* _ACTION ITEM_
Reproduce the data below in full and to the letter, images excepted.

=== RECORDED INFORMATION ===

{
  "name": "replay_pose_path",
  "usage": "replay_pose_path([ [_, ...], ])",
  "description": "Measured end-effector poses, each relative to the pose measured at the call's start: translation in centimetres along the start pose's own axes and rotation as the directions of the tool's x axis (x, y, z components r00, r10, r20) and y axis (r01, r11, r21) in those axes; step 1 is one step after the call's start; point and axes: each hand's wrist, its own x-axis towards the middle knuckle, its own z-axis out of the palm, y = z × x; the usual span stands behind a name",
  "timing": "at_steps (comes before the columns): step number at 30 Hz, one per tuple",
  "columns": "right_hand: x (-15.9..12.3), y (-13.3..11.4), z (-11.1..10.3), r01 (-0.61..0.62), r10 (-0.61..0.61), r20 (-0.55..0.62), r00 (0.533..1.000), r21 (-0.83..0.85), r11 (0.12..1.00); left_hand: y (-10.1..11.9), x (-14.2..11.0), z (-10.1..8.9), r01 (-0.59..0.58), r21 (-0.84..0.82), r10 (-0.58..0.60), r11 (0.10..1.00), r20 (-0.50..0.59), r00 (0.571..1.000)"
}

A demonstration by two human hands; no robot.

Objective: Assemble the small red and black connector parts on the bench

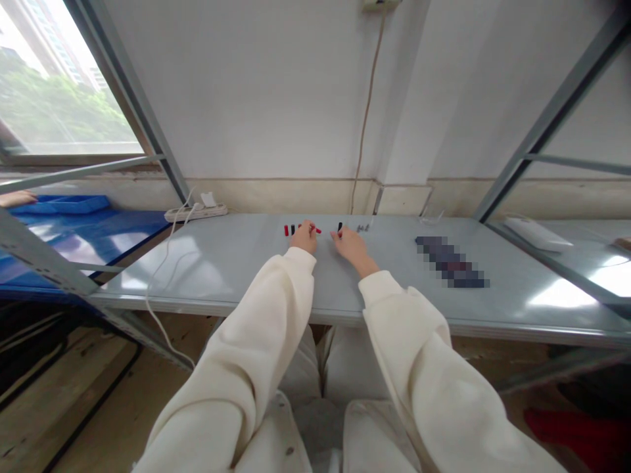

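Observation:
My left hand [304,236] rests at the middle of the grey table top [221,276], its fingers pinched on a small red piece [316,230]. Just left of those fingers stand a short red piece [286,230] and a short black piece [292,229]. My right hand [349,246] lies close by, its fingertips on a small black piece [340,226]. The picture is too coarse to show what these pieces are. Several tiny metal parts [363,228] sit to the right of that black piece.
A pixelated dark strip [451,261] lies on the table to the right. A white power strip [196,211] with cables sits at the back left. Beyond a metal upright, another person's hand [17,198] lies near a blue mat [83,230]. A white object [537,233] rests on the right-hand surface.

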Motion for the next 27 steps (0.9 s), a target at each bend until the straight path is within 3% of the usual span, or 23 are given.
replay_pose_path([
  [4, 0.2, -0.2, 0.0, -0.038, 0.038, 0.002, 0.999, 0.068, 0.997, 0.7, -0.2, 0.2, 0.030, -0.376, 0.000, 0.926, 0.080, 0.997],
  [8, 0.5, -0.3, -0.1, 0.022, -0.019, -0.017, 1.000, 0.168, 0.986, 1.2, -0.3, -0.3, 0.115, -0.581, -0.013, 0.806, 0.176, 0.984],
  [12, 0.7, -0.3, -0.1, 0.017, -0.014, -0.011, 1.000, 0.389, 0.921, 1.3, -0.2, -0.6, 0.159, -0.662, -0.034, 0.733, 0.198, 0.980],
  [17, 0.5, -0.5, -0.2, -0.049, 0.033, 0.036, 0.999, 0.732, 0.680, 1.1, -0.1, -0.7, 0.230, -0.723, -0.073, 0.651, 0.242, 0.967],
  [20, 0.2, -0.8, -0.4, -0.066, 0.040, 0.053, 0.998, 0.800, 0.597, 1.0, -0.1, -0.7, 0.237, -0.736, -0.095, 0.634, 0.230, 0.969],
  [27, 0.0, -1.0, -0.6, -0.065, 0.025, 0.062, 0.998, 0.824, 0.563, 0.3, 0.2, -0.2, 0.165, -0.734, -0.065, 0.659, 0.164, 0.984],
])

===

* _TASK RESPONSE_
{
  "name": "replay_pose_path",
  "usage": "replay_pose_path([ [_, ...], ])",
  "description": "Measured end-effector poses, each relative to the pose measured at the call's start: translation in centimetres along the start pose's own axes and rotation as the directions of the tool's x axis (x, y, z components r00, r10, r20) and y axis (r01, r11, r21) in those axes; step 1 is one step after the call's start; point and axes: each hand's wrist, its own x-axis towards the middle knuckle, its own z-axis out of the palm, y = z × x; the usual span stands behind a name",
  "timing": "at_steps (comes before the columns): step number at 30 Hz, one per tuple",
  "columns": "right_hand: x (-15.9..12.3), y (-13.3..11.4), z (-11.1..10.3), r01 (-0.61..0.62), r10 (-0.61..0.61), r20 (-0.55..0.62), r00 (0.533..1.000), r21 (-0.83..0.85), r11 (0.12..1.00); left_hand: y (-10.1..11.9), x (-14.2..11.0), z (-10.1..8.9), r01 (-0.59..0.58), r21 (-0.84..0.82), r10 (-0.58..0.60), r11 (0.10..1.00), r20 (-0.50..0.59), r00 (0.571..1.000)"
}

A demonstration by two human hands; no robot.

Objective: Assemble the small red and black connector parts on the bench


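Observation:
My left hand [304,236] rests at the middle of the grey table top [221,276], its fingers pinched on a small red piece [316,230]. Just left of those fingers stand a short red piece [286,230] and a short black piece [292,229]. My right hand [349,246] lies close by, its fingertips on a small black piece [340,226]. The picture is too coarse to show what these pieces are. Several tiny metal parts [363,228] sit to the right of that black piece.
A pixelated dark strip [451,261] lies on the table to the right. A white power strip [196,211] with cables sits at the back left. Beyond a metal upright, another person's hand [17,198] lies near a blue mat [83,230]. A white object [537,233] rests on the right-hand surface.
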
Motion for the next 27 steps (0.9 s), a target at each bend until the straight path is within 3% of the usual span, or 23 are given.
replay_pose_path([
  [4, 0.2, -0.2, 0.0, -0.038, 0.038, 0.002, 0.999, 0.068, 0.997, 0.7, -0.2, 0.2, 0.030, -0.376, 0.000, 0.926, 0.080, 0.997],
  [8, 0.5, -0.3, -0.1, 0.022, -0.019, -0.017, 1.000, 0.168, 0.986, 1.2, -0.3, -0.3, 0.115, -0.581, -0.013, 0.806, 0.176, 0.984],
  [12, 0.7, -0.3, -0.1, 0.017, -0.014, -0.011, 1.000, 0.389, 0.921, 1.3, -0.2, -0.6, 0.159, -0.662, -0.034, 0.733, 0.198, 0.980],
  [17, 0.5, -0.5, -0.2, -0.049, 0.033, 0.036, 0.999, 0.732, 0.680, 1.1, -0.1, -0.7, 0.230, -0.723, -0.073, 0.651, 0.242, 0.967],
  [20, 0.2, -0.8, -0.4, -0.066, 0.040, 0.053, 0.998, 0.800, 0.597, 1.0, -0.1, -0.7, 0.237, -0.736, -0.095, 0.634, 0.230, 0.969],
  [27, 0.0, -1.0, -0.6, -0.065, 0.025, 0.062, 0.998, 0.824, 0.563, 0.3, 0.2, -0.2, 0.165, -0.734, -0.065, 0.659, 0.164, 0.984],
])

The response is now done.